Repeat the lines from the line with "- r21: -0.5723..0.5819" to the line with "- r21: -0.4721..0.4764" in the listing below, keeping both end lines and adding nothing.

********************

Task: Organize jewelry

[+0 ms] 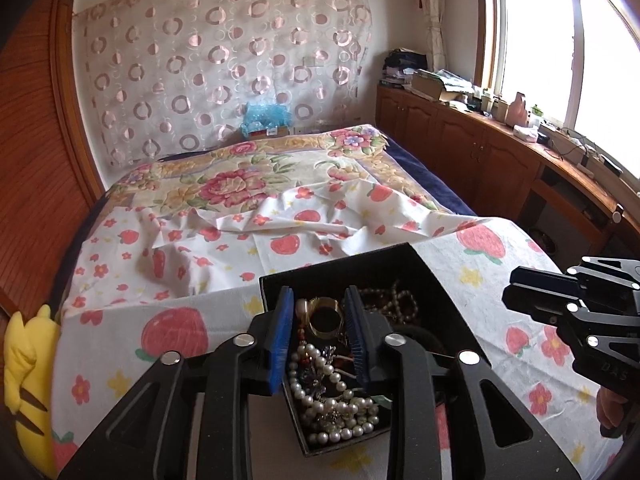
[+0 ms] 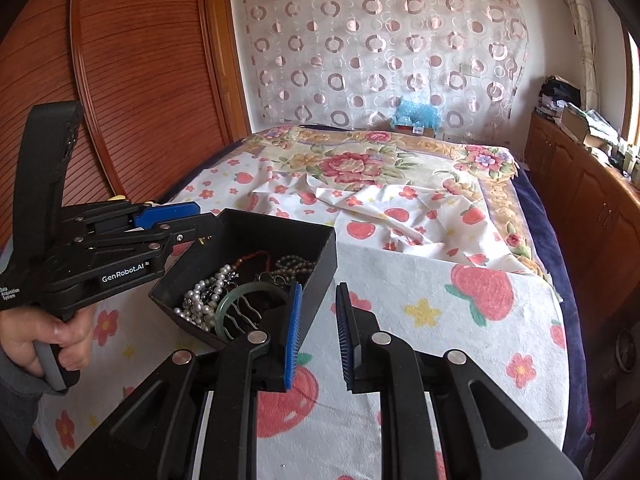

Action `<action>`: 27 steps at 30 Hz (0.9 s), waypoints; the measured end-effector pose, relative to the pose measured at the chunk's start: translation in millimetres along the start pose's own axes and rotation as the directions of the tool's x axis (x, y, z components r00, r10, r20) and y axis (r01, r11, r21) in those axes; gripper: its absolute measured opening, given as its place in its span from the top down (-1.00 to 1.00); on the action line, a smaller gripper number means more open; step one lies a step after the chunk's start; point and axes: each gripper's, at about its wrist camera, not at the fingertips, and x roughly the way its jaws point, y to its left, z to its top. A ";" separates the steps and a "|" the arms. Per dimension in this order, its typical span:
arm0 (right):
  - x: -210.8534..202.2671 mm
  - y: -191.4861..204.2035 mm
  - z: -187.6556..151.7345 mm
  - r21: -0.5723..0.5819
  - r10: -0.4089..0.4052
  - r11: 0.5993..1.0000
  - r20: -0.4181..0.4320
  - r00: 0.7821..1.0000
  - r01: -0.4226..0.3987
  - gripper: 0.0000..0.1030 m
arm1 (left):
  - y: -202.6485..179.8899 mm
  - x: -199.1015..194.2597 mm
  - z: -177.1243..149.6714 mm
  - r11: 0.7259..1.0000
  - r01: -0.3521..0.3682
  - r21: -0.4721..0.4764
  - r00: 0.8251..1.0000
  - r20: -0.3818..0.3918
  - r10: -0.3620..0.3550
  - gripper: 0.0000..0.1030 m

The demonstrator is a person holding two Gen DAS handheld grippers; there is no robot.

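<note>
Barely begun. Black jewelry box on the bed's strawberry sheet, still heaped: pearl necklace, gold bangles, green jade bangle, hair comb. Nothing lifted out. Left hand-held gripper apart, empty above the pile; right hand-held gripper narrowly apart, empty beside the box.

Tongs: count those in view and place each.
2. The left tongs hang open over the jewelry box; the right tongs hover beside it, over the sheet. None seems hidden.
</note>
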 end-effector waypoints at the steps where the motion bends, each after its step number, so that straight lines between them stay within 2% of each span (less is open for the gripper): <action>1: -1.9 0.8 -2.1 -0.002 -0.007 1.000 0.005 1.000 0.007 0.63 | 0.0 -2.0 -1.7 1.000 -0.001 -0.003 1.000 0.004 0.001 0.21; 2: -2.4 1.0 -1.4 -0.001 -0.010 1.000 0.007 1.000 0.010 0.63 | 0.3 -4.8 -3.5 1.000 -0.005 -0.004 1.000 0.009 0.005 0.11; 4: -3.9 3.7 -3.0 0.001 -0.014 1.000 0.011 1.000 0.014 0.63 | 0.6 -9.3 -6.1 1.000 -0.009 -0.003 1.000 0.012 0.009 0.06; 9: -11.1 11.7 -15.0 0.004 -0.014 1.000 0.030 0.999 0.014 0.61 | 0.7 -29.8 -16.8 1.000 -0.012 0.010 1.000 0.028 0.012 -0.32; 11: -15.1 14.7 -19.1 0.008 -0.012 1.000 0.043 0.999 0.011 0.43 | 2.1 -43.4 -22.4 1.000 -0.014 0.008 0.999 0.046 0.014 -0.46; 15: -25.6 20.3 -23.3 0.026 -0.012 1.000 0.071 0.997 0.010 0.35 | 5.1 -67.1 -30.9 1.000 -0.025 -0.005 0.997 0.077 0.026 -0.70; 17: -33.1 23.4 -25.6 0.037 -0.022 0.999 0.089 0.996 0.019 0.03 | 5.6 -80.5 -35.1 0.999 -0.036 -0.011 0.995 0.098 0.037 -0.80; 19: -41.2 26.9 -28.5 0.043 -0.032 0.999 0.109 0.994 0.028 -0.18 | 5.9 -92.4 -37.9 0.999 -0.039 -0.022 0.992 0.117 0.041 -0.85; 21: -49.9 32.6 -30.3 0.045 -0.047 0.998 0.127 0.991 0.041 -0.31 | 6.1 -103.4 -42.9 0.998 -0.041 -0.040 0.990 0.130 0.046 -0.85; 23: -59.0 38.6 -33.1 0.051 -0.064 0.997 0.148 0.987 0.057 -0.52 | 5.8 -111.4 -46.4 0.998 -0.046 -0.054 0.990 0.134 0.053 -0.85; 27: -76.7 47.6 -37.1 0.066 -0.069 0.996 0.186 0.980 0.058 -0.71 | 1.4 -126.9 -56.0 0.996 -0.066 -0.058 0.987 0.145 0.074 -0.85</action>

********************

ANSWER TO THIS TASK:
  - r21: -0.5723..0.5819
  - r10: -0.4089..0.4052
  - r11: 0.5993..1.0000
  - r20: -0.4181..0.4320
  - r00: 0.7821..1.0000
  - r01: -0.4226..0.3987
  - gripper: 0.0000..0.1030 m
arm1 (left):
  - y: -202.6485..179.8899 mm
  - x: -199.1015..194.2597 mm
  - z: -177.1243..149.6714 mm
  - r11: 0.7259..1.0000
  - r01: -0.3521..0.3682
  - r21: -0.4721..0.4764

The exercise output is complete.